▶ Exercise instructions
Reproduce, word for word, all of the records; the pictures stay out.

....

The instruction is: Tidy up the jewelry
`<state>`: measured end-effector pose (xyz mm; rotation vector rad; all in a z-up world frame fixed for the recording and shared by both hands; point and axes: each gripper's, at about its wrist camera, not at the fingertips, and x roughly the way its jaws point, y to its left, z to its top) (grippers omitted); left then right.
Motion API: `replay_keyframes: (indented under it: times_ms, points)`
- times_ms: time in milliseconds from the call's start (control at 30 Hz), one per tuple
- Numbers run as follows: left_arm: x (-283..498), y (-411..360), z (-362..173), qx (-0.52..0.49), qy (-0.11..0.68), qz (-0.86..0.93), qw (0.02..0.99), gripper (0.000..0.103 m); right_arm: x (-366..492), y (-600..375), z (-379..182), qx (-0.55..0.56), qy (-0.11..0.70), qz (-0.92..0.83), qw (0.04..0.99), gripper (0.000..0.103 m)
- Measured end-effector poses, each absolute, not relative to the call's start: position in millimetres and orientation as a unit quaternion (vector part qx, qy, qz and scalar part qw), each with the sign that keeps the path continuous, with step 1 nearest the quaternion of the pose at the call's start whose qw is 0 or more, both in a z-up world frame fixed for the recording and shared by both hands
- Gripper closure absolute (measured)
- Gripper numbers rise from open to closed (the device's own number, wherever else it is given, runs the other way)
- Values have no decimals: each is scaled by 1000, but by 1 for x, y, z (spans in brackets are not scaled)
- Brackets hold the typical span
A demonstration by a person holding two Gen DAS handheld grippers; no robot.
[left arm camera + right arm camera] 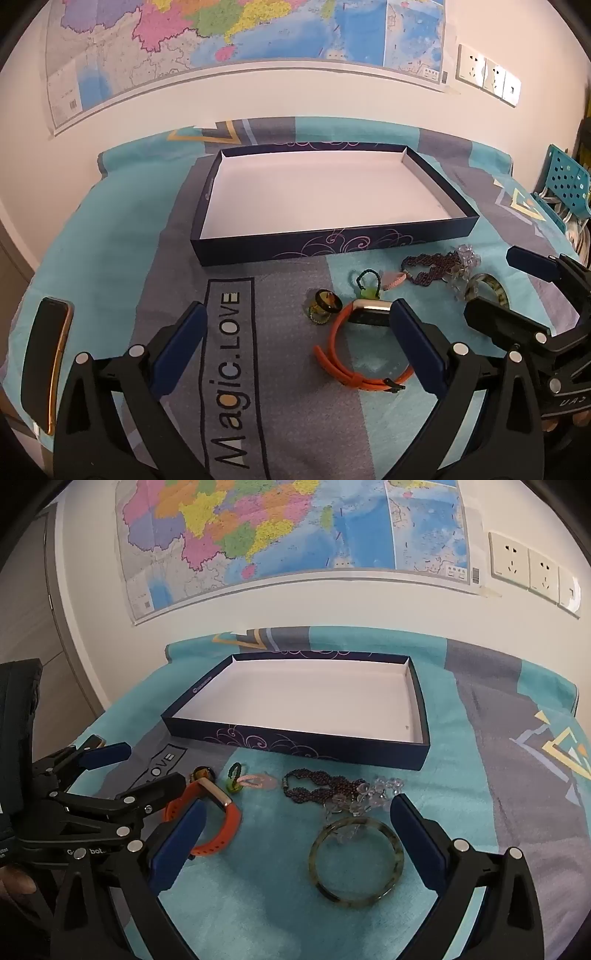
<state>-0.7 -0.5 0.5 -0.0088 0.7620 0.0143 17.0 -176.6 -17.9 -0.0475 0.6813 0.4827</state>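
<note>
Nearest the right gripper (295,830), a green bangle (356,862) lay flat on the teal cloth (461,738), between jaws spread wide and holding nothing. Just beyond it, touching its far edge, sat clear beads (364,795) tangled with a dark beaded chain (317,784). Left of these lay a pink clip (258,782), a green charm (234,777), an amber ring (202,773) and an orange watch (218,823). The left gripper (297,336) hovered by the watch, jaws likewise spread and empty. Farther back stood a shallow navy box (295,744), nothing in it. A phone (46,362) rested at the cloth's left edge. A map (295,528) and sockets (532,566) hung on the wall.
</note>
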Motion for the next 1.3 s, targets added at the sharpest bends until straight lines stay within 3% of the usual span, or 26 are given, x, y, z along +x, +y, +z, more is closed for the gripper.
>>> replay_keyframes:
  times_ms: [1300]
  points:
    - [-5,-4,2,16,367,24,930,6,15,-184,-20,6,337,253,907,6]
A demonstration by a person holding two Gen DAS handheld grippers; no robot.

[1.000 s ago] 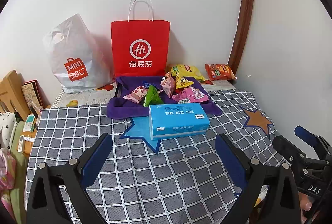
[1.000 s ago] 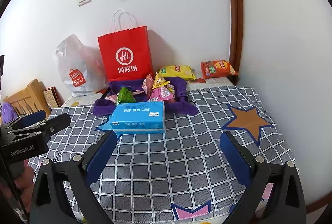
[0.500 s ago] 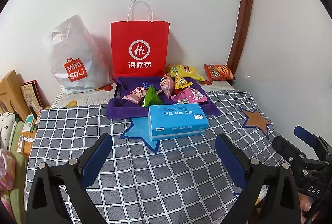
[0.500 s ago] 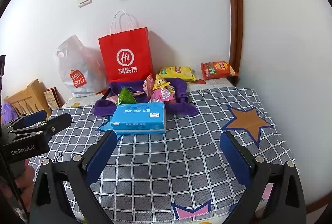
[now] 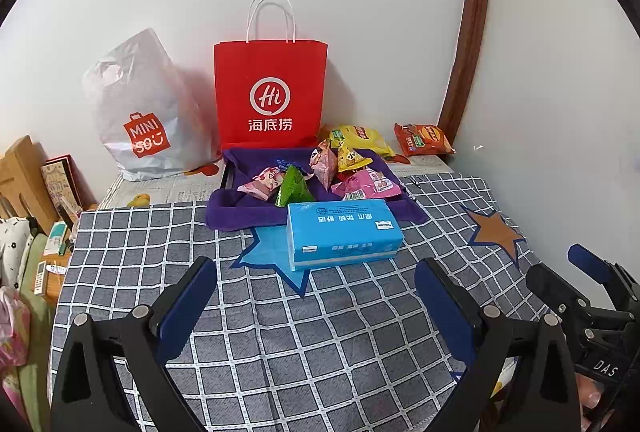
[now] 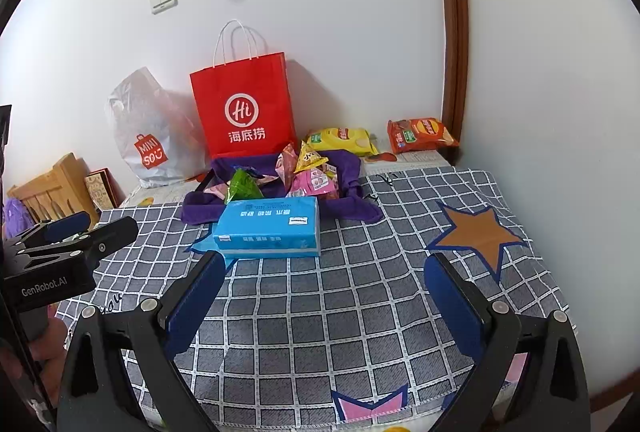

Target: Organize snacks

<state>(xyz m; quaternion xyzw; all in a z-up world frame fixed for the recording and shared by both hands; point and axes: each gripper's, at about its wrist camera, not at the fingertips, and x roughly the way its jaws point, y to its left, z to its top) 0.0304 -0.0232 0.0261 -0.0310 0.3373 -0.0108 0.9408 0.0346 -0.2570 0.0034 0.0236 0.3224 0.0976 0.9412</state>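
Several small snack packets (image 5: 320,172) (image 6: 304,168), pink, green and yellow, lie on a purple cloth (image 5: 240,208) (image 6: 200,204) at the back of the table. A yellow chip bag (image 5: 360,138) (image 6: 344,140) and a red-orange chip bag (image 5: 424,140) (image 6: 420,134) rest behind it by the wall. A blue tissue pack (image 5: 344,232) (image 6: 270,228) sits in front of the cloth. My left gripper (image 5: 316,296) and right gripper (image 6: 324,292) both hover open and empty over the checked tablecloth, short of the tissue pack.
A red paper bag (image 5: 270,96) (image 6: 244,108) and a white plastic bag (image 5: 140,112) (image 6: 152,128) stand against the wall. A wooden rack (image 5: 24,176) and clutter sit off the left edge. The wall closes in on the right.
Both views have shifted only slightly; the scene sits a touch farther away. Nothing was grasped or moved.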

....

▶ Solution
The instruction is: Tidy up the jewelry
`<state>`: measured end-effector pose (xyz mm; rotation vector rad; all in a z-up world frame fixed for the recording and shared by both hands; point and axes: each gripper's, at about its wrist camera, not at the fingertips, and x roughly the way its jaws point, y to its left, z to its top) (grippers omitted); left then right.
Motion API: `replay_keyframes: (indented under it: times_ms, points)`
- times_ms: time in milliseconds from the call's start (control at 30 Hz), one per tuple
- Numbers run as follows: left_arm: x (-283..498), y (-411..360), z (-362..173), qx (-0.52..0.49), qy (-0.11..0.68), qz (-0.86..0.93), qw (0.02..0.99), gripper (0.000..0.103 m); right_arm: x (-366..492), y (-600..375), z (-379..182), qx (-0.55..0.56), qy (-0.11..0.70), qz (-0.92..0.83), qw (0.04..0.99), gripper (0.000..0.103 m)
- Measured end-effector poses, each absolute, not relative to the call's start: position in millimetres and orientation as a unit quaternion (vector part qx, qy, qz and scalar part qw), each with the sign that keeps the path continuous, with step 1 nearest the quaternion of the pose at the call's start whose qw is 0 or more, both in a z-up world frame fixed for the recording and shared by both hands
- Gripper closure absolute (measured)
- Gripper numbers rise from open to closed (the device's own number, wherever else it is given, runs the other way)
- Values have no decimals: each is scaled by 1000, but by 1 for x, y, z (spans in brackets are not scaled)
- Brackets hold the typical span
A demonstration by a person holding two Gen DAS handheld grippers; no robot.
[left arm camera + right arm camera] 
<state>-0.7 -0.5 0.5 -0.0088 0.7620 0.0143 17.0 -176.6 -17.9 -0.0475 0.6813 0.4827</state>
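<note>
Nearest the right gripper (295,830), a green bangle (356,862) lay flat on the teal cloth (461,738), between jaws spread wide and holding nothing. Just beyond it, touching its far edge, sat clear beads (364,795) tangled with a dark beaded chain (317,784). Left of these lay a pink clip (258,782), a green charm (234,777), an amber ring (202,773) and an orange watch (218,823). The left gripper (297,336) hovered by the watch, jaws likewise spread and empty. Farther back stood a shallow navy box (295,744), nothing in it. A phone (46,362) rested at the cloth's left edge. A map (295,528) and sockets (532,566) hung on the wall.
</note>
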Motion for the next 1.3 s, targets added at the sharpest bends until straight lines stay within 3% of the usual span, or 26 are given, x, y, z along +x, +y, +z, more is closed for the gripper.
>>> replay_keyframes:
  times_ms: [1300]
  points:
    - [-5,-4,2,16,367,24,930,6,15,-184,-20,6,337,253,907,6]
A demonstration by a person holding two Gen DAS handheld grippers; no robot.

[1.000 s ago] 
[1.000 s ago] 
[0.500 s ago] 
[0.500 s ago] 
[now] 
[now] 

Target: Organize snacks

<state>(xyz m; quaternion xyzw; all in a z-up world frame fixed for the recording and shared by both hands; point and axes: each gripper's, at about its wrist camera, not at the fingertips, and x roughly the way its jaws point, y to its left, z to its top) 0.0304 -0.0232 0.0261 -0.0310 0.3373 -0.0108 0.9408 0.0346 -0.2570 0.0034 0.0236 0.3224 0.0976 0.9412</state>
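Several small snack packets (image 5: 320,172) (image 6: 304,168), pink, green and yellow, lie on a purple cloth (image 5: 240,208) (image 6: 200,204) at the back of the table. A yellow chip bag (image 5: 360,138) (image 6: 344,140) and a red-orange chip bag (image 5: 424,140) (image 6: 420,134) rest behind it by the wall. A blue tissue pack (image 5: 344,232) (image 6: 270,228) sits in front of the cloth. My left gripper (image 5: 316,296) and right gripper (image 6: 324,292) both hover open and empty over the checked tablecloth, short of the tissue pack.
A red paper bag (image 5: 270,96) (image 6: 244,108) and a white plastic bag (image 5: 140,112) (image 6: 152,128) stand against the wall. A wooden rack (image 5: 24,176) and clutter sit off the left edge. The wall closes in on the right.
Both views have shifted only slightly; the scene sits a touch farther away. Nothing was grasped or moved.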

This concludes the answer.